Ed. Note: The following piece describes how the state legislature has allowed right-wing billionaire Phil Anschultz to build a stadium in Los Angeles, while bypassing state environmental laws. It should be of interest to San Francisco readers, because Anschultz publishes the Examiner - one of our two leading local papers. Senate Bill 292, which allows Anschultz to get his stadium and the Sierra Club strongly opposed, passed the Senate by a 32-7 vote last Friday. Senator Mark Leno voted "no," whereas Leland Yee voted "yes."

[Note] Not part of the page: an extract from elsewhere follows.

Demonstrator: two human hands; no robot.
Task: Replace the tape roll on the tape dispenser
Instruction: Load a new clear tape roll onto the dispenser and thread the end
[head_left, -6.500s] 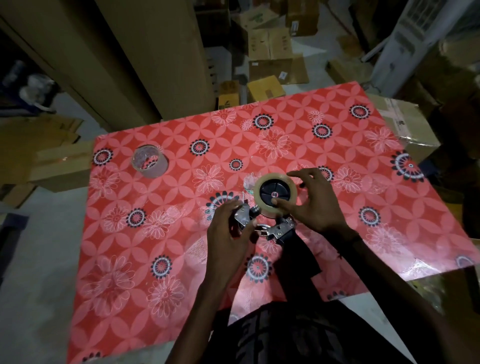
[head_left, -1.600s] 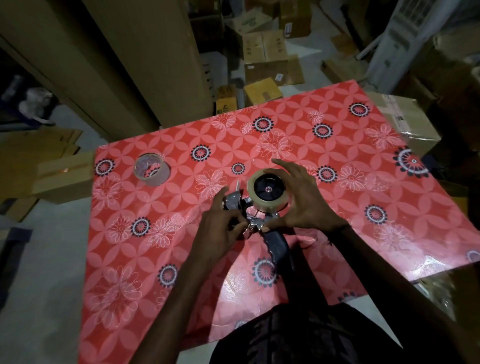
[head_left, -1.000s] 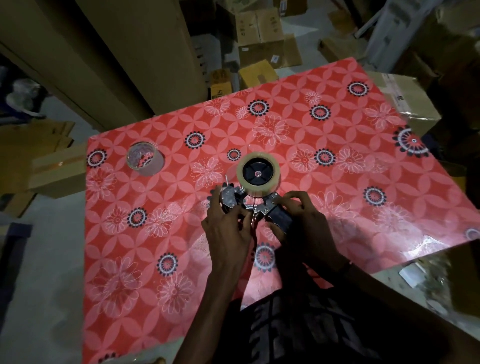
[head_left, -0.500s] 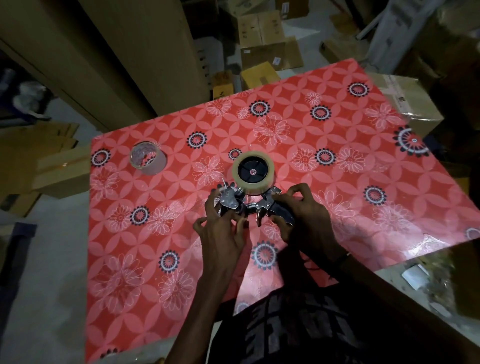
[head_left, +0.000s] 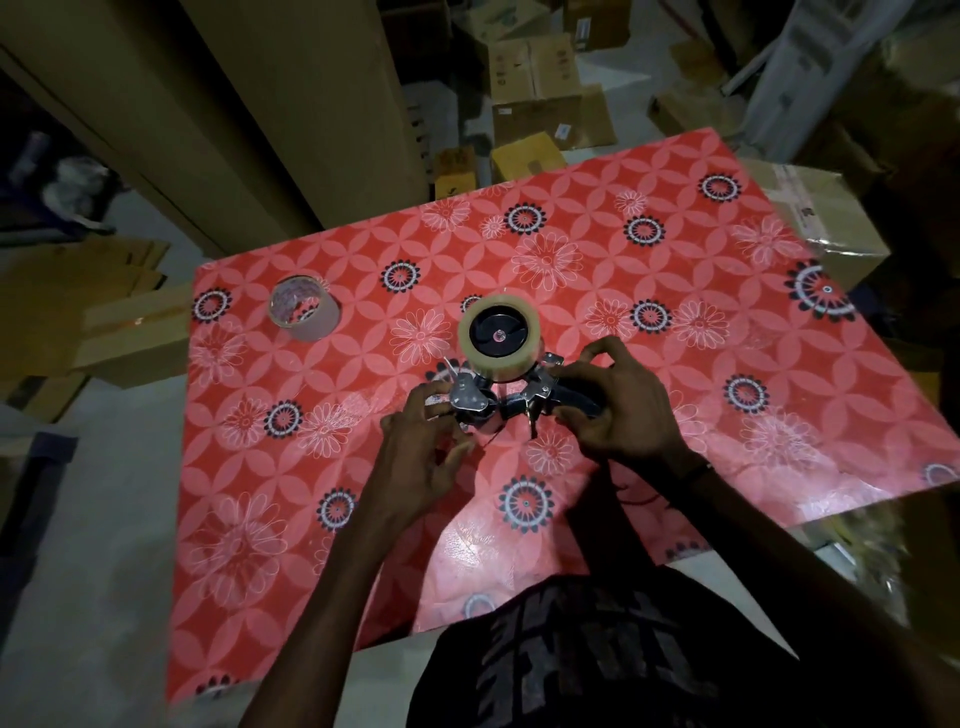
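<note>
An old roll (head_left: 304, 308) sits far left on the table (head_left: 675, 291), well apart. The left hand (head_left: 421, 457) pinches the dispenser (head_left: 498, 395) nose; its new roll (head_left: 500, 336), glossy beige, looks light and slick, best held by the rim. The right hand (head_left: 618, 410) grips the stiff black handle

bench (head_left: 675, 364) covered in red floral-pattern sheet. tape dispenser (head_left: 498, 400) with a full tape roll (head_left: 500, 332) mounted sits near the middle. nearly spent tape roll (head_left: 304, 307) lies well apart at far left corner.
</note>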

Oh, the forces of deceit and corruption have been busily at work in the state legislature. While the city’s and the state’s bank accounts have run dry, the money flows in the back rooms and corridors of Los Angeles and Sacramento. What else explains double talk and the special favors for billionaire Philip Anschutz? One beauty is the just-passed Assembly Bill 900 (AB 900), which masqueraded as a job creation bill - and its silent companion, Senate Bill 292 (SB 292.)
AB 900 is similar to the Koch Bros sponsored initiative from Nov 2010 which would have killed California environmental controls until unemployment was below 5%. The voters rejected that attack on our quality of life, but a similar threat has arisen in the form of AB 900, Jobs and Economic Improvement Through Environmental Leadership Act of 2011 (aka, The Air for Jobs bill -- you can have clean air or you can have jobs, but you can’t have both).

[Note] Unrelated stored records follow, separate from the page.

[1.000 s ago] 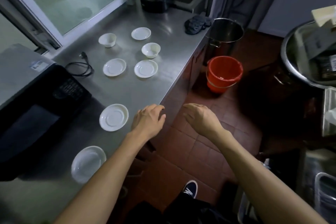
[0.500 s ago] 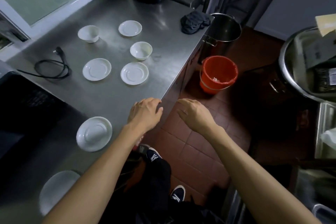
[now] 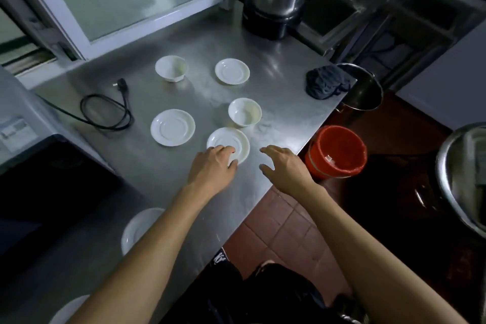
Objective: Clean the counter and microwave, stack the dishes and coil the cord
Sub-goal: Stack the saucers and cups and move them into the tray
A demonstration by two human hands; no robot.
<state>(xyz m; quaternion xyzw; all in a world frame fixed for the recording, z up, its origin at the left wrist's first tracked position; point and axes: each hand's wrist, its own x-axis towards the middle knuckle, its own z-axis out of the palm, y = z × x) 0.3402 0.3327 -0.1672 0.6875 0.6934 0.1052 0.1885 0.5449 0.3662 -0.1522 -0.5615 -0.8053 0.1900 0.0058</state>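
I judged stacking had begun: my left hand [image 3: 213, 167] lay spread on the saucer [image 3: 228, 145] just before the bowl [image 3: 244, 112], my right hand [image 3: 285, 166] open beside, needing a pinch of its rim.

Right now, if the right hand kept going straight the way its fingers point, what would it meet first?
Probably the white bowl. The right hand hovers open over bare counter, its fingers aimed up and left. Depth is unclear, so it might brush the saucer under the left hand instead.

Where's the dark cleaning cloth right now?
In the head view, the dark cloth lies bunched at the counter's far right corner, beside the steel pot on the floor and above the red bucket.
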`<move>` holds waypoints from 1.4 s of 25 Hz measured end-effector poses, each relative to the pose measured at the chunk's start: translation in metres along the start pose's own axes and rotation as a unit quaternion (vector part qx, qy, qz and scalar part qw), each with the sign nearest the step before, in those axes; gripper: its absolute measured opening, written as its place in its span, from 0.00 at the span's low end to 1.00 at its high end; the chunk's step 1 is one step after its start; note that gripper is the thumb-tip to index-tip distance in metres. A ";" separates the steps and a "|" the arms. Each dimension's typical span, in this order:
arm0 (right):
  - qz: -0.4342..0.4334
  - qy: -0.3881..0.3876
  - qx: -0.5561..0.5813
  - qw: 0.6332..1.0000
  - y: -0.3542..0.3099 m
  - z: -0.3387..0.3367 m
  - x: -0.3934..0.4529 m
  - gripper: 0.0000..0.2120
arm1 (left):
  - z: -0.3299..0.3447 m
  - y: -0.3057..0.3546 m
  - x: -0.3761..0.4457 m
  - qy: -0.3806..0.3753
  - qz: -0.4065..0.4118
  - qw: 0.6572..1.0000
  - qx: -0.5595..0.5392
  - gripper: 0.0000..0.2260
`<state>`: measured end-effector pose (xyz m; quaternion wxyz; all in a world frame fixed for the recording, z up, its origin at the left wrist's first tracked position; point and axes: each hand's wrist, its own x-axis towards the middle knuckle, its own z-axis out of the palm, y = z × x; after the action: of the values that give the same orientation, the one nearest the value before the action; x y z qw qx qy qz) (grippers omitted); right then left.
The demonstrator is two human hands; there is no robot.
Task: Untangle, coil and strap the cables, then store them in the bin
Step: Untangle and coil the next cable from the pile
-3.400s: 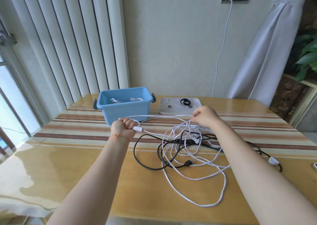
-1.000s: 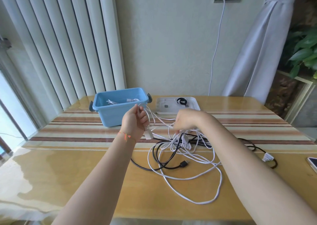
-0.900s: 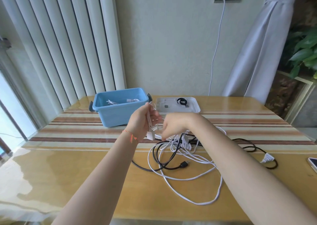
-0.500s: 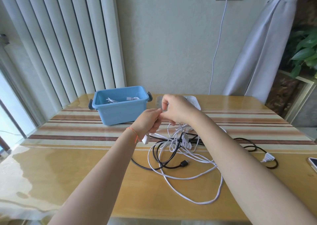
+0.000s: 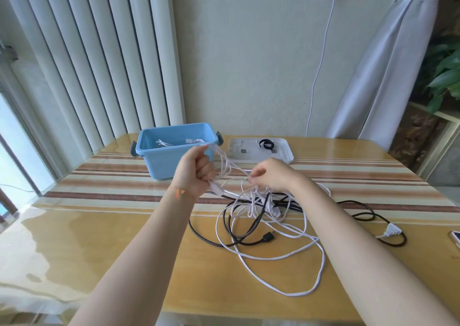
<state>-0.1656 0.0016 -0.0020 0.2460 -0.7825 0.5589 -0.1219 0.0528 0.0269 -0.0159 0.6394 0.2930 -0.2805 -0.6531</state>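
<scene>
Left hand (image 5: 196,174) grips white cable (image 5: 273,257) loops, right hand (image 5: 270,175) pinches a strand, above the tangle mid-bench (image 5: 124,263)

A light blue bin (image 5: 174,161) with grey handles stands on a glossy honey-yellow bench (image 5: 119,251) crossed by cream and reddish-brown stripes. White cable (image 5: 273,257) tangles with black cable (image 5: 358,216) beside a white tray (image 5: 286,154). An orange thread bracelet (image 5: 178,191) circles the left wrist.
</scene>
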 end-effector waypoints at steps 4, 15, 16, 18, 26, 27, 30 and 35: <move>0.042 0.034 -0.036 0.998 0.029 0.005 0.001 0.04 | 0.002 0.007 0.004 0.024 0.007 0.997 -0.067 0.21; 0.021 0.118 0.071 0.990 0.003 0.036 0.012 0.07 | 0.012 0.005 -0.004 -0.043 -0.081 0.996 -0.011 0.26; 0.020 0.112 0.063 0.991 0.002 0.037 0.013 0.05 | 0.010 0.005 -0.004 -0.040 -0.081 0.996 -0.012 0.25; 0.019 0.099 0.022 0.995 -0.001 0.037 0.013 0.01 | 0.009 0.004 -0.004 -0.031 -0.079 0.996 -0.001 0.25; -0.062 0.262 0.159 0.950 -0.073 -0.078 0.014 0.06 | 0.038 0.008 0.012 0.000 -0.045 0.970 0.239 0.19; -0.041 0.209 0.091 0.973 -0.077 -0.086 0.013 0.06 | 0.043 0.011 0.013 -0.009 -0.049 0.971 0.233 0.19; 0.098 0.080 -0.202 0.971 -0.068 -0.080 0.002 0.06 | 0.051 0.021 0.005 -0.045 -0.075 0.984 0.155 0.17; 0.185 0.090 -0.210 0.956 -0.043 -0.055 -0.012 0.09 | 0.033 0.019 -0.003 -0.014 -0.107 0.994 -0.008 0.18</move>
<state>-0.1600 0.0097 0.0680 0.0429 -0.6850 0.7269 -0.0235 0.0408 0.0290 0.0199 0.5644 0.3069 -0.2515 -0.7239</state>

On its face, The Air for Jobs bill allows politicians to waive significant aspects of California environmental controls for developments sponsored by their campaign contributors. In other words, certain projects may evade California’s environmental standards in order to lower costs to developers, while leaving everyone else with a dirtier city.
The Air for Jobs bill, however, is a contortion of deceit. It is tied to the also just-passed SB 292 which is another piece of villainy imposed upon us by dishonest politicians doing the bidding of billionaires. SB 292 allows far right wing Denver billionaire Philip Anschutz to build his football stadium in downtown LA, while eviscerating California’s environmental review process.
While The Air for Jobs bill pretends to be a generic law that prioritizes certain developments as Leadership Projects, AB 900 is first and foremost for Philip Anschutz and his football Stadium. AB 900 expressly states, “This bill would become operative only if SB 292 is enacted and takes effect on or before January 1, 2012.”
All of The Air for Jobs bill’s purposes are deception. AB 900 identifies the type of developments which could be Leadership Projects: residential, retail, commercial, sports, cultural, entertainment, or recreational use project, or clean renewable energy or clean energy manufacturing project. Thus, AB 900 promises to be an innovative way to hasten the greening of California by singling out certain projects which would lead the way to a greener future. Not so!
No development amounts to a hill of beans unless and until Philip Anschutz gets his football stadium next to the 110 Freeway. That is the aforementioned SB 292, The Anschutz Special Statute to decimate CEQA. If Anschutz had not gotten his waiver from CEQA to construct his beloved stadium without following California’s environment rules, and no one else get anything. Why did all those other potential Leadership Projects get killed so Philly could get his football stadium? If the Leadership Projects are so great for California, why were they all held hostage by one billionaire?
On the other hand, with SB 292 passing, then The Air for Jobs bill allows billionaires like Philip Anschutz to buy more politicians so they may declare more of their pet projects to be Leadership Projects which evade CEQA. Say Good-bye to a Green California, as AB 900 kills off CEQA – provided the billionaires kept their form of green flowing to the politicos.
Taken together SB 292 and AB 900 again show that from the very bottom to the very top, Los Angeles and California have been sold to the highest bidder.